RECORDED DATA:
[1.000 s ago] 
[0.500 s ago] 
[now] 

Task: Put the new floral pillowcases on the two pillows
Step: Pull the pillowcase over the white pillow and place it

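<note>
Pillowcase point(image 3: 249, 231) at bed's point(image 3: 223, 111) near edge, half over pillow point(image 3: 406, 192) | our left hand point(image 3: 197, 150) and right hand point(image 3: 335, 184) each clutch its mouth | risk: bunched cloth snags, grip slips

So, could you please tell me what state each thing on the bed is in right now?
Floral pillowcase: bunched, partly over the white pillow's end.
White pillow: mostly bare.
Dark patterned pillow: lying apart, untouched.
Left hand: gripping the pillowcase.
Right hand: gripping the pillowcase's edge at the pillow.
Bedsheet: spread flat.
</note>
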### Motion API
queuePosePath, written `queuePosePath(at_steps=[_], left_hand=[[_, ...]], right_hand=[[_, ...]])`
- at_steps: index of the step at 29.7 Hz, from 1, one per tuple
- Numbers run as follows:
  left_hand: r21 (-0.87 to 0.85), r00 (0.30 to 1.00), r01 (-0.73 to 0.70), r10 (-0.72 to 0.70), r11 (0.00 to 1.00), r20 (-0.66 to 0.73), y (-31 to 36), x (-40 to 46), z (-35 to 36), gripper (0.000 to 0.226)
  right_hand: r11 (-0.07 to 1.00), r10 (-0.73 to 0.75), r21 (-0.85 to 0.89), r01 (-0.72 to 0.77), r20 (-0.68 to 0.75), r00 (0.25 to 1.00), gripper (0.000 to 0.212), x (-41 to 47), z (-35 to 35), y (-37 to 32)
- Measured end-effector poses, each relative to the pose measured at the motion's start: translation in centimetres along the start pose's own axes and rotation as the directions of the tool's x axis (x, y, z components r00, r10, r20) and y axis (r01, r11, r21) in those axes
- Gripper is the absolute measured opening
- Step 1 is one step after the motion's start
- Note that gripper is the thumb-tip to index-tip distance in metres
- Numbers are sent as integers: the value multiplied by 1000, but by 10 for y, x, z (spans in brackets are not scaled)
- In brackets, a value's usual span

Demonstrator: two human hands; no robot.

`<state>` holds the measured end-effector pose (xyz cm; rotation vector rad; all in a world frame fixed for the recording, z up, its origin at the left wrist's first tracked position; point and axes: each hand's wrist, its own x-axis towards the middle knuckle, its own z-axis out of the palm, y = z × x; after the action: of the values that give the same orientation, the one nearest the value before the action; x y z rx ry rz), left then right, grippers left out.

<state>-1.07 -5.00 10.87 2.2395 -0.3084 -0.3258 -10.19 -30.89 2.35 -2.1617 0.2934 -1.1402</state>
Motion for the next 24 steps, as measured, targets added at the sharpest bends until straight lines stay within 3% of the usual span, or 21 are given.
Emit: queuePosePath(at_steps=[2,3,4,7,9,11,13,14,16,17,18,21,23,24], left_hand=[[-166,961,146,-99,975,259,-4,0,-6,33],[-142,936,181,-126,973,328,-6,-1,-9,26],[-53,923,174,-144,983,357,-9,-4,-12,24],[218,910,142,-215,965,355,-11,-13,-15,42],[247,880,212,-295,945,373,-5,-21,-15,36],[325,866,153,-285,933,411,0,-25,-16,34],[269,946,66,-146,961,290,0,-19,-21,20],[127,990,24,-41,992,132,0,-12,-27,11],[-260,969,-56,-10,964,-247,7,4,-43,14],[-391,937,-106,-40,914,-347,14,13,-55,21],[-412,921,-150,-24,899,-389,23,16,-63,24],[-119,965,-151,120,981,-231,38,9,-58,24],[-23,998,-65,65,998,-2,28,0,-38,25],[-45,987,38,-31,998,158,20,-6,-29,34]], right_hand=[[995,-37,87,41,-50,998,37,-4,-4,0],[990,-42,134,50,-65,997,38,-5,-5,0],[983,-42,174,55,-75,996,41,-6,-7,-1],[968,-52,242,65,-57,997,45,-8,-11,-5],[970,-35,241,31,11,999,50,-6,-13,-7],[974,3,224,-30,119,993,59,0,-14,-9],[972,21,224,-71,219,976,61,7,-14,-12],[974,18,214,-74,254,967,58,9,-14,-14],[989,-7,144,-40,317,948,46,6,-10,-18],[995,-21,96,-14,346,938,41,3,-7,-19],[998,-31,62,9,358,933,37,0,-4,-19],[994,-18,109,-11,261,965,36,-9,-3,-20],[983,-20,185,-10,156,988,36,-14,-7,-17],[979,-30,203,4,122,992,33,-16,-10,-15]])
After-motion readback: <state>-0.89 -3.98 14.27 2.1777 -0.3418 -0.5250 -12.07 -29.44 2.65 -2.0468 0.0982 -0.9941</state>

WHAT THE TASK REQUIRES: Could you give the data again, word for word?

SOLUTION:
[1.000 s ago] 
[0.500 s ago] 
[now] 

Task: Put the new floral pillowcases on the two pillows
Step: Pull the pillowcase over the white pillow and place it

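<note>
Pillowcase point(image 3: 249, 231) at bed's point(image 3: 223, 111) near edge, half over pillow point(image 3: 406, 192) | our left hand point(image 3: 197, 150) and right hand point(image 3: 335, 184) each clutch its mouth | risk: bunched cloth snags, grip slips

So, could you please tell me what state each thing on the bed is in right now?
Floral pillowcase: bunched, partly over the white pillow's end.
White pillow: mostly bare.
Dark patterned pillow: lying apart, untouched.
Left hand: gripping the pillowcase.
Right hand: gripping the pillowcase's edge at the pillow.
Bedsheet: spread flat.
</note>
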### Motion API
queuePosePath, written `queuePosePath(at_steps=[_], left_hand=[[_, ...]], right_hand=[[_, ...]])`
- at_steps: index of the step at 29.7 Hz, from 1, one per tuple
- Numbers run as follows:
  left_hand: r21 (-0.87 to 0.85), r00 (0.30 to 1.00), r01 (-0.73 to 0.70), r10 (-0.72 to 0.70), r11 (0.00 to 1.00), r20 (-0.66 to 0.73), y (-31 to 36), x (-40 to 46), z (-35 to 36), gripper (0.000 to 0.226)
  right_hand: r11 (-0.07 to 1.00), r10 (-0.73 to 0.75), r21 (-0.85 to 0.89), r01 (-0.72 to 0.77), r20 (-0.68 to 0.75), r00 (0.25 to 1.00), gripper (0.000 to 0.212), x (-41 to 47), z (-35 to 35), y (-37 to 32)
- Measured end-effector poses, each relative to the pose measured at the motion's start: translation in centimetres along the start pose's own axes and rotation as the directions of the tool's x axis (x, y, z components r00, r10, r20) and y axis (r01, r11, r21) in those axes
- Gripper is the absolute measured opening
- Step 1 is one step after the motion's start
- Note that gripper is the thumb-tip to index-tip distance in metres
- Numbers are sent as integers: the value multiplied by 1000, but by 10 for y, x, z (spans in brackets are not scaled)
- In brackets, a value's usual span

Demonstrator: two human hands; no robot.

`<state>` holds the measured end-effector pose (xyz cm; rotation vector rad; all in a world frame fixed for the recording, z up, its origin at the left wrist's first tracked position; point and axes: each hand's wrist, its own x-axis towards the middle knuckle, its own z-axis out of the palm, y = z × x; after the action: of the values that give the same orientation, the one nearest the value before the action; x y z rx ry rz), left then right, grippers left out.

<state>-1.07 -5.00 10.87 2.2395 -0.3084 -0.3258 -10.19 -30.89 2.35 -2.1617 0.2934 -1.1402</state>
Motion for the next 24 steps, as measured, targets added at the sharpest bends until straight lines stay within 3% of the usual span, or 21 are given.
Emit: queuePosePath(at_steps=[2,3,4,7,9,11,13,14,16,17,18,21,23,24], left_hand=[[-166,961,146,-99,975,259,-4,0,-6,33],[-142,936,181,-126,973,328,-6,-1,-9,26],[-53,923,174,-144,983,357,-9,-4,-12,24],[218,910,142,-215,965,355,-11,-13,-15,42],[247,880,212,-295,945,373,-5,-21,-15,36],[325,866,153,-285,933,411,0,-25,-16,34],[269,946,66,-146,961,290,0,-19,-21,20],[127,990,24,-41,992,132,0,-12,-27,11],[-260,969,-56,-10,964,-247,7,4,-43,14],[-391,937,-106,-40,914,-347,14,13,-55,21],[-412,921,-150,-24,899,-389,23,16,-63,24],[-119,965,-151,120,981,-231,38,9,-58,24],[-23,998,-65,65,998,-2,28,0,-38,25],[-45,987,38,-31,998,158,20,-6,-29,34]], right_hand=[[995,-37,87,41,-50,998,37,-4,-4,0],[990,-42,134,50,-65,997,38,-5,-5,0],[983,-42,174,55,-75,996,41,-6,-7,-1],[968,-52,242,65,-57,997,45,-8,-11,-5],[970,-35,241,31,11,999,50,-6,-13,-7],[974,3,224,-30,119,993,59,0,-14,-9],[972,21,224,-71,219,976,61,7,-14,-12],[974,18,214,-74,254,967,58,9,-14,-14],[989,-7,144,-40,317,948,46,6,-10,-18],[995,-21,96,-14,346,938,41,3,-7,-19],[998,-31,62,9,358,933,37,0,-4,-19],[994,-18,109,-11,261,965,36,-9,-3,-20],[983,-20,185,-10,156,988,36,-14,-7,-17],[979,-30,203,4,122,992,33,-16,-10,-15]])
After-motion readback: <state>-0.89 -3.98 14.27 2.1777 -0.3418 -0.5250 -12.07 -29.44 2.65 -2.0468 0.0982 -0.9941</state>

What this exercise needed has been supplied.